Hey they weren’t all men, that was one of my favorite summer jobs. Pay was crap (commission only) but I got to bike around all summer long. I think that was the only year in my life I actually tanned.

Please forgive me - I never saw a girl out there.

Except maybe the 12- or 13-year-old ones who had a crush on the Dickie Dee boy and followed him around… :0)

My sister said there were two reasons she was going to hell…one was for telling her kid that the ice cream truck was really the “music truck” and that all the kids were happy because of the music. She was never bothered to buy ice cream.

For some reason the “Free Candy” van pic was my first thought when I read the thread title.

Pap, you aint got to explain no push up to me! That was my joint! Yum! Boy, I am going to try to find one of those today.

Here’s a pretty standard Toronto one: Donkey Kone

Actually, I came in to make the same observation. When I was a kid we had the Good Humor trucks, which looked nice and official (with the Good Humor man wearing a starched white uniform, with white policeman-type cap, and a money changer on his belt). The other ice cream truck was from the Carnival company, and looked pretty similar. As a kid, I even had a toy Good Humor truck.

To me, the first example from the OP looks creepy by comparison, as do all ice cream trucks these days.

We actually ran one of those when I was a teenager.

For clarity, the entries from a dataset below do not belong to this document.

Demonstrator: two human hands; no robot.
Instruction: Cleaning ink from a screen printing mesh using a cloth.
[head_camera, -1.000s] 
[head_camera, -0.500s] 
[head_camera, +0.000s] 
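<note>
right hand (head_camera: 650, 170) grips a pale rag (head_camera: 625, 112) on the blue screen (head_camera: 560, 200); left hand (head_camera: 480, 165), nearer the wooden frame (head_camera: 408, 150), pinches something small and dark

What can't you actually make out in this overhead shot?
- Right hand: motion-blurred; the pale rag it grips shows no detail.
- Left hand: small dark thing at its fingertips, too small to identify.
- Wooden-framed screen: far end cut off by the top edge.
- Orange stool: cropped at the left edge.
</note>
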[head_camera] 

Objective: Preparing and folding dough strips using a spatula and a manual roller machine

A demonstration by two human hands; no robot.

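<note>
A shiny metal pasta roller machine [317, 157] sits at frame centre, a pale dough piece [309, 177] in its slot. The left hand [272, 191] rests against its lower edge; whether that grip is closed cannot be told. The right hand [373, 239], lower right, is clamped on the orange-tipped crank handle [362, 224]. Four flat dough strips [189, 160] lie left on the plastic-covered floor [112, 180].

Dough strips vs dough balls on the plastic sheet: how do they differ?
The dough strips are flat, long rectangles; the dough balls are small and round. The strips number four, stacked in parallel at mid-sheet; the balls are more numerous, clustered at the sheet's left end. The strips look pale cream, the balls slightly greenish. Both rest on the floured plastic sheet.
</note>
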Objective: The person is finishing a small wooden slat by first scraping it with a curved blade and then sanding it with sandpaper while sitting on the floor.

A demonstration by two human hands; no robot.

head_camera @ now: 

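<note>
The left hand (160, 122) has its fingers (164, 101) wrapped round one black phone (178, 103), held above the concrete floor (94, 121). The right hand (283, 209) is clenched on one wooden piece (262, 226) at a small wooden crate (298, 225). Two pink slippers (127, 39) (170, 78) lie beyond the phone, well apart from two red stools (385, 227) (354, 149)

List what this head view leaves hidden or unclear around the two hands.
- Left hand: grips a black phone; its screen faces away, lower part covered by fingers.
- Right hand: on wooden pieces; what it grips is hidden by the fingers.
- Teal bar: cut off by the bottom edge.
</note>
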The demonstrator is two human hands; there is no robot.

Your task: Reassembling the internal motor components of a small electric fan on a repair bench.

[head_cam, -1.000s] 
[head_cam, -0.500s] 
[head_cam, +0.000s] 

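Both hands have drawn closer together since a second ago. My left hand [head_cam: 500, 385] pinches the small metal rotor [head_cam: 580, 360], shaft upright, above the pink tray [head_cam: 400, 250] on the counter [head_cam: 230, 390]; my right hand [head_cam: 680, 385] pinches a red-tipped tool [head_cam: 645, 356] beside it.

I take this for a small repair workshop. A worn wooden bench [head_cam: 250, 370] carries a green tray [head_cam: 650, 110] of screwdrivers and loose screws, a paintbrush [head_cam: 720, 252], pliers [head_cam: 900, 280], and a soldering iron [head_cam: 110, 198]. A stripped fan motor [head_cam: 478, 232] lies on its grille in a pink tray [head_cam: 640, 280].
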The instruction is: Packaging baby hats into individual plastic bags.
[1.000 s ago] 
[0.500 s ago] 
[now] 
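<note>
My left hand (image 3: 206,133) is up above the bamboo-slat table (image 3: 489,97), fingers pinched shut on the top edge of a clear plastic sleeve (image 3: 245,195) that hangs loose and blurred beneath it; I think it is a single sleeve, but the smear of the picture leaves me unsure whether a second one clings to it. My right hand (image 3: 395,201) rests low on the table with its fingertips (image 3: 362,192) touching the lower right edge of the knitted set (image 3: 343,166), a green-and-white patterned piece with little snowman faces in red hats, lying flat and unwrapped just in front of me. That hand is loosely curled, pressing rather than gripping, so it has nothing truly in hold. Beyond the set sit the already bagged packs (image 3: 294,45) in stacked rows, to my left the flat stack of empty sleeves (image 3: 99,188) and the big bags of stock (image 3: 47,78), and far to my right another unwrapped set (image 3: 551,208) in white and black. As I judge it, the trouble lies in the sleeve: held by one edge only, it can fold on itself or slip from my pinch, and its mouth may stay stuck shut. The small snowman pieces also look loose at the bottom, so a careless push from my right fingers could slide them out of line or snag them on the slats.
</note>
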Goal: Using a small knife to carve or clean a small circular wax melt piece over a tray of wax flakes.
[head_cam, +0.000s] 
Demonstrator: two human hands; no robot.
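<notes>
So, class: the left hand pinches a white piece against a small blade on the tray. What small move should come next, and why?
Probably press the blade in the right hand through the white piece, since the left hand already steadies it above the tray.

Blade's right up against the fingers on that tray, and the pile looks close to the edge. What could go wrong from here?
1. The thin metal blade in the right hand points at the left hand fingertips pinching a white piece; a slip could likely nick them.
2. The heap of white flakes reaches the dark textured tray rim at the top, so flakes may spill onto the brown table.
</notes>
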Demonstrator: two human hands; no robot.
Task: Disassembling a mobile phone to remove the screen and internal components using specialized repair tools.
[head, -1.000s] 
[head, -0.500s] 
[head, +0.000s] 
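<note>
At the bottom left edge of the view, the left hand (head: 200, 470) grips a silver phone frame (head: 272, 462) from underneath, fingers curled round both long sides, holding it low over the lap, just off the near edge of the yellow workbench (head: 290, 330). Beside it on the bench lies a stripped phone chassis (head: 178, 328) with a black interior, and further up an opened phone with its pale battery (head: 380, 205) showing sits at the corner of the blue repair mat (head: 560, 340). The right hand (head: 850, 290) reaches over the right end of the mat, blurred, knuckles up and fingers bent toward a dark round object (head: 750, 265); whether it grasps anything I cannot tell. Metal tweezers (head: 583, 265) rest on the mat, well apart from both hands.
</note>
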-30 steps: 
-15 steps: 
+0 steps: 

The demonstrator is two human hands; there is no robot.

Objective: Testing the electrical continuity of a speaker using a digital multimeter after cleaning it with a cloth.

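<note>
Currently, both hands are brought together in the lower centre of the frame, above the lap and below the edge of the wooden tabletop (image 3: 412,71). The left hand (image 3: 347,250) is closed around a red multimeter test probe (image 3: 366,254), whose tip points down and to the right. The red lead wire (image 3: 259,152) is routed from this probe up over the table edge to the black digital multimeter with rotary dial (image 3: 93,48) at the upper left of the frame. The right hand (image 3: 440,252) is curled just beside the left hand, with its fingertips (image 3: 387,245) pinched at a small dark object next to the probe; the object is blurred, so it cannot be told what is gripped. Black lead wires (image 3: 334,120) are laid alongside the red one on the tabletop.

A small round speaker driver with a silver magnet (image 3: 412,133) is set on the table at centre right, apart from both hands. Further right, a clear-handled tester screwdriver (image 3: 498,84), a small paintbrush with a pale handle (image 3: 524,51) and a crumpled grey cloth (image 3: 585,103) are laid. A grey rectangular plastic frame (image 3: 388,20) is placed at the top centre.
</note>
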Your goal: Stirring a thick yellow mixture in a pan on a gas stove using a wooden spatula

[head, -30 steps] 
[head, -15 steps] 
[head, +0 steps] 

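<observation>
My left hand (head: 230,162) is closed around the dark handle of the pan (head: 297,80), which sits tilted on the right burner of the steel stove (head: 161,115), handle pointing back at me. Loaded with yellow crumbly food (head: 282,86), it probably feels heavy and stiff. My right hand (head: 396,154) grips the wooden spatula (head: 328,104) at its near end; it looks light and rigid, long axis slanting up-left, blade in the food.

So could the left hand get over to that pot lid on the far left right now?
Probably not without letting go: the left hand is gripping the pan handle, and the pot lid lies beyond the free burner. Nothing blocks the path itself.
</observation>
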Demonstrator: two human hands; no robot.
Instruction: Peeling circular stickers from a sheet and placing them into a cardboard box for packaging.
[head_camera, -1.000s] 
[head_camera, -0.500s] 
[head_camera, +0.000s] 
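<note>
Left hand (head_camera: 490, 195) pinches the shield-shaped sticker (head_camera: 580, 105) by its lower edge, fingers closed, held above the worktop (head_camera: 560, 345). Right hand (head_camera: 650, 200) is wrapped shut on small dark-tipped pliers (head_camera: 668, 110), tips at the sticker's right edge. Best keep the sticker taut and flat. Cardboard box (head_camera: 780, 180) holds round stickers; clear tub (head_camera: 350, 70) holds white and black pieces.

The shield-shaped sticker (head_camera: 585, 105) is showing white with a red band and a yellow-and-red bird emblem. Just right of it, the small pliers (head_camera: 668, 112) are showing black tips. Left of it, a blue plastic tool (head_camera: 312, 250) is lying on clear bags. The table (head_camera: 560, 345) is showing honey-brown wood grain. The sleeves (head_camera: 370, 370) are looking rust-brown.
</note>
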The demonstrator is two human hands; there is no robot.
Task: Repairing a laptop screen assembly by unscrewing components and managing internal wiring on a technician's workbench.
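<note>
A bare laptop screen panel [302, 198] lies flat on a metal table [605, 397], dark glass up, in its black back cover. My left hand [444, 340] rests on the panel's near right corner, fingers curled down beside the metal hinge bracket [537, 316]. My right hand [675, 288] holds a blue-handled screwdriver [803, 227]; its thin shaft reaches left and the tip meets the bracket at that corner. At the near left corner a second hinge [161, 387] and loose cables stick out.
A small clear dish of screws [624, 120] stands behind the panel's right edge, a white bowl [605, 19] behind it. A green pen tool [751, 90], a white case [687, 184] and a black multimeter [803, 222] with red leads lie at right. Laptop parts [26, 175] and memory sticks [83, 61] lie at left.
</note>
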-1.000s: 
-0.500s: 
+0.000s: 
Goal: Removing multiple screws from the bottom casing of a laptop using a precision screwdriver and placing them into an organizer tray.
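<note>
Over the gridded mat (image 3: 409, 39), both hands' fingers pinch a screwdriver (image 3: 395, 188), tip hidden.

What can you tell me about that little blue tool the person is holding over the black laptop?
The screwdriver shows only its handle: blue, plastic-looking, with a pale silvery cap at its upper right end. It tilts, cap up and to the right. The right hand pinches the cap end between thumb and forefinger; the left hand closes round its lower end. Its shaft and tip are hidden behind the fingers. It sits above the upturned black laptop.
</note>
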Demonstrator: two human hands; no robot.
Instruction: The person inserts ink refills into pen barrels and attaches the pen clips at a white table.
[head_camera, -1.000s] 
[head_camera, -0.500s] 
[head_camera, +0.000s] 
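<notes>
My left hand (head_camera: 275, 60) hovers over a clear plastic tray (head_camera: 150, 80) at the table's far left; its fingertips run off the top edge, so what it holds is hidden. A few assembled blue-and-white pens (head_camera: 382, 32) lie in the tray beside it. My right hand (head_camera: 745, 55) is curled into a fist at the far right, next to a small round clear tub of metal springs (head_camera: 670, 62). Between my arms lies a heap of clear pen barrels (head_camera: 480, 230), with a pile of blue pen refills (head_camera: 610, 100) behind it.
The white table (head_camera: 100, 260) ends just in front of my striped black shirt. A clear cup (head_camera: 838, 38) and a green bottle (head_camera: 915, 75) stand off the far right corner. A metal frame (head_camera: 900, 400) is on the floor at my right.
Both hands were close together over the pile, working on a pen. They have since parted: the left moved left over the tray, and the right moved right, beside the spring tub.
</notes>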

My father decided that, although my sister and I were too young for regular jobs (14 and 16) we were old enough to run a business ourselves. So he bought a Truckster, fixed it up (used conduit, for example, to make a canopy with posts, and put red and white awning material on it). The back had two freezer compartments, one with the usual ice cream bars and popsicles, and one with crushed ice for snow cones. There wasn’t any music, just a bell that had to be rung manually.

There was a company in town that had a fleet of similar vehicles, but we were the only ones with snow cones, so we were popular. My sister had to do the driving/selling all day, and I was responsible for everything else (keeping up the stock, bookkeeping, general maintenance, etc.). This went on for two summers; the third year my sister was doing college prep and I was still too young to drive, so we tried to hire someone else to drive, but it didn’t work out.

Overall, due the the overhead of my salary (I got paid the same as my sister, but there really wasn’t enough work to justify it) our company slowly lost money. But it was good experience for me, I learned about bookkeeping and writing checks and figuring taxes and buying supplies. My sister got a tan and flirted with any likely guys she saw around her route.